Para los gobiernos, la ecuación es igual de incómoda: o se asume el golpe presupuestario de nuevas ayudas y subvenciones energéticas, o se soporta el desgaste político de una factura creciente para hogares y empresas. En ambos casos, el petróleo pasa de ser una variable más a convertirse en un factor político central, capaz de condicionar agendas y elecciones.

Lo que esto implica para el inversor minorista

En este contexto, la posición del inversor tradicional es especialmente frágil. Iturralde lanza un mensaje claro: abrir posiciones bajistas en plena escalada, sin señales claras de agotamiento, es una temeridad. El mercado, empujado por la geopolítica y por el cierre de cortos, puede seguir subiendo más tiempo del que la lógica sugiere.

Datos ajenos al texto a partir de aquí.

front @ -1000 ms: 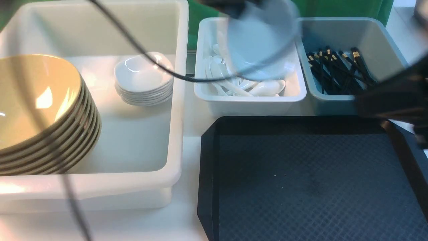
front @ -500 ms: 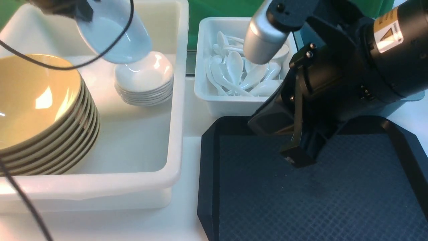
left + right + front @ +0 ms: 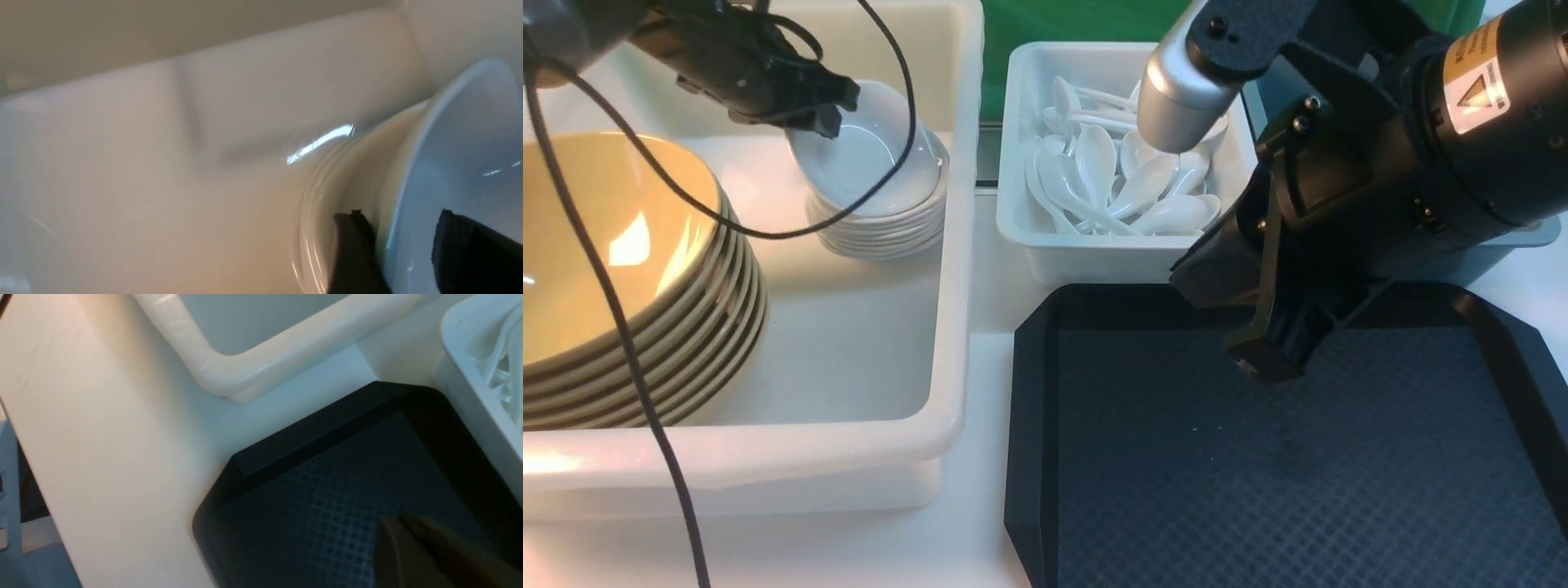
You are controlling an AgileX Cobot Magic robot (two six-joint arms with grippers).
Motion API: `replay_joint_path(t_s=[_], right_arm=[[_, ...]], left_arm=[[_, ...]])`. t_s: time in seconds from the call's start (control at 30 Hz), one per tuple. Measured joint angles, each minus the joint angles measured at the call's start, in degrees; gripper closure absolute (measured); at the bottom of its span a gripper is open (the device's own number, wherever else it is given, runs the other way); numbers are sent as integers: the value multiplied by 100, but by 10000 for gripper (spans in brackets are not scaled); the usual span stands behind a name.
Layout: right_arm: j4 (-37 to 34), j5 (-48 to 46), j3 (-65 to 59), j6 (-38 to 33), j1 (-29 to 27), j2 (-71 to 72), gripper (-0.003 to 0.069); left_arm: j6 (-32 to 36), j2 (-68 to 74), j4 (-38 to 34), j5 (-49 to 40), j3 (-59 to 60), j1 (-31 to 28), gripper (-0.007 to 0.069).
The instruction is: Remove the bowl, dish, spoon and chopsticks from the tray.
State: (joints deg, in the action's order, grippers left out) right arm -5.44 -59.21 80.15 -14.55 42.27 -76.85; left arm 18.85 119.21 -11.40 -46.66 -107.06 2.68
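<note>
The dish (image 3: 854,159) is in the white tub (image 3: 949,327), leaning at a slant on the stack of small dishes (image 3: 882,243), not nested flat. Its rim runs between the fingers of the left claw (image 3: 399,222), which are apart, one outside the wall and one over the hollow; bare dish shows beside the inner finger, so it looks unclamped. That straddle probably serves to steer the dish down onto its own kind and leave room to let go. Left tilted, it could slide off the pile; drawing back along the rim should disturb it least.

Beside that stack the tan bowls (image 3: 564,310) lean together on edge, likely so that one fits into the next and the small dishes keep their corner. Which is the task's bowl I cannot tell.

Farther out, the spoons (image 3: 1143,184) lie loose in a smaller tub (image 3: 1135,242), where order hardly matters. The right claw (image 3: 392,526) is closed on itself above the tray (image 3: 1176,490), whose visible part is bare; it seems parked there, having nothing to carry. Its arm hides much of the blue-grey tub (image 3: 1523,234), and the chopsticks cannot be seen.
</note>
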Motion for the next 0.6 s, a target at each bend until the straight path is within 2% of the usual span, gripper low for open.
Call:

La consecuencia es evidente: la gestión del riesgo pesa más que nunca. Operar con apalancamiento alto, sin márgenes de seguridad, puede derivar en pérdidas súbitas si se producen nuevos titulares o movimientos inesperados de los grandes actores. “La negociación se ha convertido en un arte delicado, más fino que nunca”, sintetiza el espíritu del análisis.

Para los perfiles más conservadores, la prioridad debería ser evitar quedar atrapados en el peor punto del ciclo. Eso implica asumir que, en determinados momentos, la mejor decisión es no operar o reducir exposición, incluso a costa de renunciar a parte del potencial de revalorización. En un mercado dominado por fuerzas que no se ven en los gráficos, sobrevivir es tan importante como acertar en la dirección.